Preoccupa, infine, l’inadeguatezza degli investimenti destinati alla prevenzione e l’aumento della cronicità a causa dell’invecchiamento della popolazione. A questo riguardo, l’Organizzazione per la Cooperazione e lo Sviluppo Economico - OCSE (Health at a Glance Europe 2012) evidenzia che il nostro Paese destina solo lo 0,5% della spesa sanitaria totale all’attività di prevenzione, quota che ci colloca agli ultimi posti tra i 30 Paesi dell’OESE.
Infine, l’Istituto Nazionale di Statistica (Rapporto annuale sulla situazione del Paese nel 2013) paventa uno scenario futuro dal quale si evince che la prevalenza di malati cronici gravi sarà superiore al 20%, nel 2024, e salirà ad oltre il 22% nel 2034; si tratta, quindi, di un quadro epidemiologico caratterizzato da prevalenze sensibilmente più elevate di quella attuale che si attesta intorno al 15%.

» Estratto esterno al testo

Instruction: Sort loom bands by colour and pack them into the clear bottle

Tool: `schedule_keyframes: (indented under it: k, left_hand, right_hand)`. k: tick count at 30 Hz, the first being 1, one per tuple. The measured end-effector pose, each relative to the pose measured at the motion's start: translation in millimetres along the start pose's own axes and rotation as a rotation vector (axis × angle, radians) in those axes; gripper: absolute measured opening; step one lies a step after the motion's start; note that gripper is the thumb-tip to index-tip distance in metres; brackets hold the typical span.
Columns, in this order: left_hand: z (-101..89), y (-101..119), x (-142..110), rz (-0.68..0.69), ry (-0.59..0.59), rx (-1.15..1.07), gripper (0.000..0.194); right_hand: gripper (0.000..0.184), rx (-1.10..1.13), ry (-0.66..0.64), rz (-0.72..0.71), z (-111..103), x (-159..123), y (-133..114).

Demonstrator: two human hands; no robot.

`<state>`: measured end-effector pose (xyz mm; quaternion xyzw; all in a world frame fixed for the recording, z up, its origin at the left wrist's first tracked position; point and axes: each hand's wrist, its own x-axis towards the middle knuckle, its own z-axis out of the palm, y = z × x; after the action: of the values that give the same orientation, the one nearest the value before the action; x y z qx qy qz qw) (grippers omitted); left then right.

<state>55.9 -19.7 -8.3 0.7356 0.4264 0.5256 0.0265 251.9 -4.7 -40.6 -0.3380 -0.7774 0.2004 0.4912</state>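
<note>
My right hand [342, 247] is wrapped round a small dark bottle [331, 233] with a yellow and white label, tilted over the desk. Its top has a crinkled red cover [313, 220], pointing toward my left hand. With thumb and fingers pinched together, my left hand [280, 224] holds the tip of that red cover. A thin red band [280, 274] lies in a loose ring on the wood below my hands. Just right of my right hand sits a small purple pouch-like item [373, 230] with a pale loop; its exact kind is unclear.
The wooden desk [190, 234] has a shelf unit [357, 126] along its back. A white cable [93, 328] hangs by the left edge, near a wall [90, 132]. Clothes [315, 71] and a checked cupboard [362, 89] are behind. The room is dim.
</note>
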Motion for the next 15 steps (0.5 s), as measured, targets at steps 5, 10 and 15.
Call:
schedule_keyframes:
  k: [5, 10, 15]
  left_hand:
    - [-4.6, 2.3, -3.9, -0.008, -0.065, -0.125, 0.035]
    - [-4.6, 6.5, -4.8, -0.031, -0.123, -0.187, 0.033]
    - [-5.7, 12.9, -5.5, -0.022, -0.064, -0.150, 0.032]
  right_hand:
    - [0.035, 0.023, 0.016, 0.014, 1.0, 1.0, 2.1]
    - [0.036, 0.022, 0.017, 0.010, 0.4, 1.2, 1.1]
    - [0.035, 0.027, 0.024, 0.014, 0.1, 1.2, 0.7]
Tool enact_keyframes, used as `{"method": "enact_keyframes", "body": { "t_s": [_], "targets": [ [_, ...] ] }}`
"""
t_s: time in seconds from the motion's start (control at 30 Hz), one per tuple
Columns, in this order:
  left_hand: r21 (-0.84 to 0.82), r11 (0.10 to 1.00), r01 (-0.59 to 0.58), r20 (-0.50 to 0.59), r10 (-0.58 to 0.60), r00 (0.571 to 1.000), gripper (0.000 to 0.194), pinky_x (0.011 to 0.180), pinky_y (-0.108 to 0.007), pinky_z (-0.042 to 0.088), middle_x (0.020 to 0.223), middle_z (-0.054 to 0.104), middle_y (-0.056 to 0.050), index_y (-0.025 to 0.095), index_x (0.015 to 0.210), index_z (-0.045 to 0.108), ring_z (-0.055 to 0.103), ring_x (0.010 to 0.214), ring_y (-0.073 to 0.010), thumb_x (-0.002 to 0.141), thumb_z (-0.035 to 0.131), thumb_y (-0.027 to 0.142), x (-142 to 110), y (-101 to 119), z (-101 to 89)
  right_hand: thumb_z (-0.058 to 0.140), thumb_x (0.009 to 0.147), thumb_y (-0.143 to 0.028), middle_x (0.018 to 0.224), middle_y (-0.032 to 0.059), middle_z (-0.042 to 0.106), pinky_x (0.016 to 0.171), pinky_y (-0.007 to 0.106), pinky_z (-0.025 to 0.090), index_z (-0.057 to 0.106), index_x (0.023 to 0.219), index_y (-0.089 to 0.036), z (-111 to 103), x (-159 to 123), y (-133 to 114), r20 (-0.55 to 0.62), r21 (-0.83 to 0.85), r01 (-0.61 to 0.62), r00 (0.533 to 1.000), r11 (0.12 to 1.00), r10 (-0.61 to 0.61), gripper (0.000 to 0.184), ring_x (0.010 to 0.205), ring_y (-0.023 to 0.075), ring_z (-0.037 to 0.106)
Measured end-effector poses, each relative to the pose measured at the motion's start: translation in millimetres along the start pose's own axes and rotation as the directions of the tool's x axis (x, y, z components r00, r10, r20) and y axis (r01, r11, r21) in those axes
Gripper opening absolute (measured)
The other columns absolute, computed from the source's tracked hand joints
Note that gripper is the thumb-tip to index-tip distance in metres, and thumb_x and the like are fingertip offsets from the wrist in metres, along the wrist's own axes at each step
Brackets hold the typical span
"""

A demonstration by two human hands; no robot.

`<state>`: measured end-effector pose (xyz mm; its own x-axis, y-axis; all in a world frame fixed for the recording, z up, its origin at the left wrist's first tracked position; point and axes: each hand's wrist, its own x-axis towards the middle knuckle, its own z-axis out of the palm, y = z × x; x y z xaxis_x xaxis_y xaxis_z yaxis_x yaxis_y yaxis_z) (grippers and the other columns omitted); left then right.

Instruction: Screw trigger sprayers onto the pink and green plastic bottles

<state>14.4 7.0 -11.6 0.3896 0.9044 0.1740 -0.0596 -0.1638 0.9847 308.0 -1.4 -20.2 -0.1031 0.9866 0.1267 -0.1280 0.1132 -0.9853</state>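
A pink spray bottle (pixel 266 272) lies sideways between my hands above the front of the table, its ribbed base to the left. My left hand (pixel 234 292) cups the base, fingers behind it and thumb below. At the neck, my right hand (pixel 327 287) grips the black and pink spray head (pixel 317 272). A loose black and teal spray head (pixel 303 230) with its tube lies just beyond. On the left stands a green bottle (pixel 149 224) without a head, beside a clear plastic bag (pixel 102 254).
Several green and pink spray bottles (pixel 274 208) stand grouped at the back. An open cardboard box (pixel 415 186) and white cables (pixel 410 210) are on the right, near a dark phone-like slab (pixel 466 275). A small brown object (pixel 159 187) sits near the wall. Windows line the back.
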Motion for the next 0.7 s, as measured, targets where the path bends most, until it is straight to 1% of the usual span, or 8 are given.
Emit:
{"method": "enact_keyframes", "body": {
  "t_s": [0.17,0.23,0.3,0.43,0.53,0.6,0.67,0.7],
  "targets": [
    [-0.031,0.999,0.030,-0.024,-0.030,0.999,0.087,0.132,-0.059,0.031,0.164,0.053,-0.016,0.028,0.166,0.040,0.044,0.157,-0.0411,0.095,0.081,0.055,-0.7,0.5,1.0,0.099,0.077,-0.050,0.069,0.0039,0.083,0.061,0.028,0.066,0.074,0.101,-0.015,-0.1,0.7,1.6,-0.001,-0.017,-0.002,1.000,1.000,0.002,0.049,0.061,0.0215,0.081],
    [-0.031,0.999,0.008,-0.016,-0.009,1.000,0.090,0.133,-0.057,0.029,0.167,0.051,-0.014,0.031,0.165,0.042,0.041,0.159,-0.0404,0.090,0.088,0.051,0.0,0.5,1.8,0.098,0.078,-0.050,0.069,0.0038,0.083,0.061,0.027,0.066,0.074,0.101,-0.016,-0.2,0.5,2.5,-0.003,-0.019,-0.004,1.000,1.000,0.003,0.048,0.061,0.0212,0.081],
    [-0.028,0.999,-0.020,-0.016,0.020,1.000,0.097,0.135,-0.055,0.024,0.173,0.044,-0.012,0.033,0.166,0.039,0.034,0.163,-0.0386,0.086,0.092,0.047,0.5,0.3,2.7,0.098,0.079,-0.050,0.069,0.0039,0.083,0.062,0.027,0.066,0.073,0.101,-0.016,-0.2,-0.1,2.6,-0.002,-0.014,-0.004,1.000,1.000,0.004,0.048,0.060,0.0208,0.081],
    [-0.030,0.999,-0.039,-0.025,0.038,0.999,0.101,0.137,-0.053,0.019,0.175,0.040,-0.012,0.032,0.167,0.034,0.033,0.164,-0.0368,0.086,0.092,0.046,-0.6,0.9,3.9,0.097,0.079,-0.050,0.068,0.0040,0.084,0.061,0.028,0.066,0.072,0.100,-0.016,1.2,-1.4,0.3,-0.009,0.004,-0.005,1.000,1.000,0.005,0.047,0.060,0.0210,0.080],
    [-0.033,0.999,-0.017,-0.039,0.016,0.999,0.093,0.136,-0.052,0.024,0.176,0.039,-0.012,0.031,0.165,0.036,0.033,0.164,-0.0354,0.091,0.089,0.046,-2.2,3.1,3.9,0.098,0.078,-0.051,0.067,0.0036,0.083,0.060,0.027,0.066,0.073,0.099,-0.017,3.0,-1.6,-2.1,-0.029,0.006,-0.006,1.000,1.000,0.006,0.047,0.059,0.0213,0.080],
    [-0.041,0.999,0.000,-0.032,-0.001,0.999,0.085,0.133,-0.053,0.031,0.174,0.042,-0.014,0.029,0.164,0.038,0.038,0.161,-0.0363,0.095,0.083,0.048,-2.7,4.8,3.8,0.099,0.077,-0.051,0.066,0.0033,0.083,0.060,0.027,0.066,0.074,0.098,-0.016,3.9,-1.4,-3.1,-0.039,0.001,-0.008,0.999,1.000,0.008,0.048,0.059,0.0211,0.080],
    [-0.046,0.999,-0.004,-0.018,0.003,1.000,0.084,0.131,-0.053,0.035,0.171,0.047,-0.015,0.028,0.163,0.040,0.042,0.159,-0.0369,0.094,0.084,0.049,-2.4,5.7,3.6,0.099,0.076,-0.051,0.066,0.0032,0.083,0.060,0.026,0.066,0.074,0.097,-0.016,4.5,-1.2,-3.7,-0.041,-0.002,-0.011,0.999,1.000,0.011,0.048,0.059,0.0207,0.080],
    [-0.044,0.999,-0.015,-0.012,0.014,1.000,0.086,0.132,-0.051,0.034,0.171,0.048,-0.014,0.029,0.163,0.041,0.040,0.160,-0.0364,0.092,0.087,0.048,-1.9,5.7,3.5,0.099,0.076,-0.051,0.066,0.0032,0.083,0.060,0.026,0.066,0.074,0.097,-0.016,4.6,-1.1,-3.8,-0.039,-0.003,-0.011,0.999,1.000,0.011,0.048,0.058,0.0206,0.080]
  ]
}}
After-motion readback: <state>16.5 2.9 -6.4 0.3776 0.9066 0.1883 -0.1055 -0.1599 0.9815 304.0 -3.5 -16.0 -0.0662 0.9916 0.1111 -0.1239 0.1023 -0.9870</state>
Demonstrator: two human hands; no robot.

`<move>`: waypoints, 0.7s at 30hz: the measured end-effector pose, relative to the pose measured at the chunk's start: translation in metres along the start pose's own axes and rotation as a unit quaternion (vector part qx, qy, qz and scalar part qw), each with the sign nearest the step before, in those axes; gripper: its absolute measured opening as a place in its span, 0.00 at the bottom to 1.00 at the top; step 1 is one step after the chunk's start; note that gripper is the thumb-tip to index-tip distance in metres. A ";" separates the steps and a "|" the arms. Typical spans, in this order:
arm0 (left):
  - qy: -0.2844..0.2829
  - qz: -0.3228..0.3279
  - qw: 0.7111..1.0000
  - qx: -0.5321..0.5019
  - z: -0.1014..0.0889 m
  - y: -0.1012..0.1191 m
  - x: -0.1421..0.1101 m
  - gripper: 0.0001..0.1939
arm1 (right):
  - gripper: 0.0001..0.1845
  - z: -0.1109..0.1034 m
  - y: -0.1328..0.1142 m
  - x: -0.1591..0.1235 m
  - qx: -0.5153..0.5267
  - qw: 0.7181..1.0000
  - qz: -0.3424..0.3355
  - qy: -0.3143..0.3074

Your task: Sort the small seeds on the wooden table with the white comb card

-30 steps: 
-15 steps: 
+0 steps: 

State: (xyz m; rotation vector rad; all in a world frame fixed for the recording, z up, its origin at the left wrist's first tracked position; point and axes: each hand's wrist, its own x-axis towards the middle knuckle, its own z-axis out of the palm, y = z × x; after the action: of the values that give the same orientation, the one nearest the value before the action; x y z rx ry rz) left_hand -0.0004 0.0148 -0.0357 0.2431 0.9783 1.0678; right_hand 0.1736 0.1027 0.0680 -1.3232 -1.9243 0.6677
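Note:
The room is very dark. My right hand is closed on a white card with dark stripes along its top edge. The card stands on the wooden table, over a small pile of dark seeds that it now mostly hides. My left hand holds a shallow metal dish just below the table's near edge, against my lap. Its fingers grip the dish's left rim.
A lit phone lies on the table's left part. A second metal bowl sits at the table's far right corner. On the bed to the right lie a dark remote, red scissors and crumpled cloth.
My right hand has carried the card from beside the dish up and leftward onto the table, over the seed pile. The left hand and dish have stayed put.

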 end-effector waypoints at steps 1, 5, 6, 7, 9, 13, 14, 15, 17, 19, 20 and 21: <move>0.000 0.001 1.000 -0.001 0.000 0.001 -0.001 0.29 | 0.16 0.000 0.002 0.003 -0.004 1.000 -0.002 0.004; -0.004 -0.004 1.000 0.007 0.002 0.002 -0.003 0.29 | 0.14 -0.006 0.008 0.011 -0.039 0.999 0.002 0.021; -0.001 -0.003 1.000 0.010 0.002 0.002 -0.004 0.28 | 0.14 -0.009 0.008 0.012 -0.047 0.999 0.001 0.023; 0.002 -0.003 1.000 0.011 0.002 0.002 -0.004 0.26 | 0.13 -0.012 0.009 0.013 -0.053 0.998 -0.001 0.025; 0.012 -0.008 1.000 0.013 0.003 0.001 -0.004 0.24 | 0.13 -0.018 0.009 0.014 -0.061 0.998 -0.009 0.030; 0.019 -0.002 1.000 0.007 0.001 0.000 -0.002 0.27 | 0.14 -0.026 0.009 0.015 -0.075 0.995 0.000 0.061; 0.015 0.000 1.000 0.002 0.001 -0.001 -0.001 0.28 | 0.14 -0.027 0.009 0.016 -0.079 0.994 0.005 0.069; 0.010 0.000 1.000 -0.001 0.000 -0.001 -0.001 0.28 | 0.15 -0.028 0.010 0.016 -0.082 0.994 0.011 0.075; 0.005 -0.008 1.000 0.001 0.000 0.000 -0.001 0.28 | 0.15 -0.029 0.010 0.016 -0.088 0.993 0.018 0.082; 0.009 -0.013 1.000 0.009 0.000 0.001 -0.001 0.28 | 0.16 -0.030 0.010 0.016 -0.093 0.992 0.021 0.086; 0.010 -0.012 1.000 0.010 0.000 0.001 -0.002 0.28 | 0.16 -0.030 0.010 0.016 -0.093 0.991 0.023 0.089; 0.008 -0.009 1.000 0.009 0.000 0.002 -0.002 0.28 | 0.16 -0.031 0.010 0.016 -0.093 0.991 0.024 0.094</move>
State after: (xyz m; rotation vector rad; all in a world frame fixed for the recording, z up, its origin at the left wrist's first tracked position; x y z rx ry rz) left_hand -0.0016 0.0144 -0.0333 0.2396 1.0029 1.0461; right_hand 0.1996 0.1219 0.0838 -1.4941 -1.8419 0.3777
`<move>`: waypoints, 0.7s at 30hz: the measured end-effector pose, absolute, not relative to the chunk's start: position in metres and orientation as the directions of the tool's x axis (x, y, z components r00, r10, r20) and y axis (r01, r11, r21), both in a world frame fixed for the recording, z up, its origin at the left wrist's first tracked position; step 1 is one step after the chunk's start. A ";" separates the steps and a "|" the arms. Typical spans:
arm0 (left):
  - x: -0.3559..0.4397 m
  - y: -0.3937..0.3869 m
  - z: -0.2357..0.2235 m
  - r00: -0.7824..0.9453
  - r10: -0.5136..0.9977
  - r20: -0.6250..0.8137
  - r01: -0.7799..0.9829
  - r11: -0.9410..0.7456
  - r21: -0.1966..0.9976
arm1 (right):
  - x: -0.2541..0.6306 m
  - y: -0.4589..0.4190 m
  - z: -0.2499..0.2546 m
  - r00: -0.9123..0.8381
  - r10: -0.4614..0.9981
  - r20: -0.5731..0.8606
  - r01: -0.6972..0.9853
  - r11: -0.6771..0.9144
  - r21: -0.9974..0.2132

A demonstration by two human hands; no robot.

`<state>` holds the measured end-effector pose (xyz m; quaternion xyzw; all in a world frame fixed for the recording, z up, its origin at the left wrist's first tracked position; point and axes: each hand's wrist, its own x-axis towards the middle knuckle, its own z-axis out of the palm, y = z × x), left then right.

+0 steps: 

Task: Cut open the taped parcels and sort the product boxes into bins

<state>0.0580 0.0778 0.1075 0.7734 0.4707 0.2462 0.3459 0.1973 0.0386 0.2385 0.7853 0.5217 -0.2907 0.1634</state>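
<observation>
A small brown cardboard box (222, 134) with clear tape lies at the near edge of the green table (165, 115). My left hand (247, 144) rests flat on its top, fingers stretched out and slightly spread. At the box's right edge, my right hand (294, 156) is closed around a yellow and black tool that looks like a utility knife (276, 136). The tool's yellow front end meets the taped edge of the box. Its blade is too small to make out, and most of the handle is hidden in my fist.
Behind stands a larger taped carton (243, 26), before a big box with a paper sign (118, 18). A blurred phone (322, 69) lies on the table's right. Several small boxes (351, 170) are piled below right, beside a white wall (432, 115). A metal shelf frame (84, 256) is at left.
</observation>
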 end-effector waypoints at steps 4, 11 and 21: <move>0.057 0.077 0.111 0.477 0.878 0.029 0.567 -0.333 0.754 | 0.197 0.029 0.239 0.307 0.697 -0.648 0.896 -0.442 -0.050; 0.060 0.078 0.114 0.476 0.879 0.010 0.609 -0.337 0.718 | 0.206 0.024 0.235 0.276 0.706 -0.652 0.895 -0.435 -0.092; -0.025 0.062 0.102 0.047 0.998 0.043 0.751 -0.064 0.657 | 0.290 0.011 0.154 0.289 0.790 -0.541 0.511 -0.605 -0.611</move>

Il quadro futuro generato dalla dinamica demografica non avrà solo implicazioni sulla spesa per l’assistenza sanitaria per acuti, ma anche sulla spesa per l’assistenza socio-sanitaria, afferma il dottor
Alessandro Solipaca: “i modelli di previsione della Ragioneria Generale dello Stato testimoniano che l’invecchiamento della popolazione comporterà un aumento di spesa sanitaria, infatti questi prevedono che la quota di spesa sanitaria pubblica in rapporto al Pil raggiungerà il 7,5% nel 2035, superiore di mezzo punto a quella odierna attestata al 7,0%”. A questo si aggiunge, continua il Segretario scientifico dell’Osservatorio, il fatto che “l’invecchiamento acuirà il problema della spesa per l’assistenza agli anziani. Attualmente il peso per questo tipo di assistenza grava in parte sulle spalle delle famiglie, ma in futuro questo diverrà insostenibile, sia dal punto di vista economico sia da quello sociale. La dinamica demografica che si è andata sviluppando nel corso degli anni disegna strutture familiari con uno o due componenti e con molti anziani soli, ciò causerà il dissolvimento strutturale della rete di assistenza di natura informale, tipica della realtà italiana. Pertanto, venendo meno il ruolo tradizionale della famiglia, sarà il sistema di welfare a dover intervenire con nuove risorse e soluzioni innovative economicamente sostenibili”.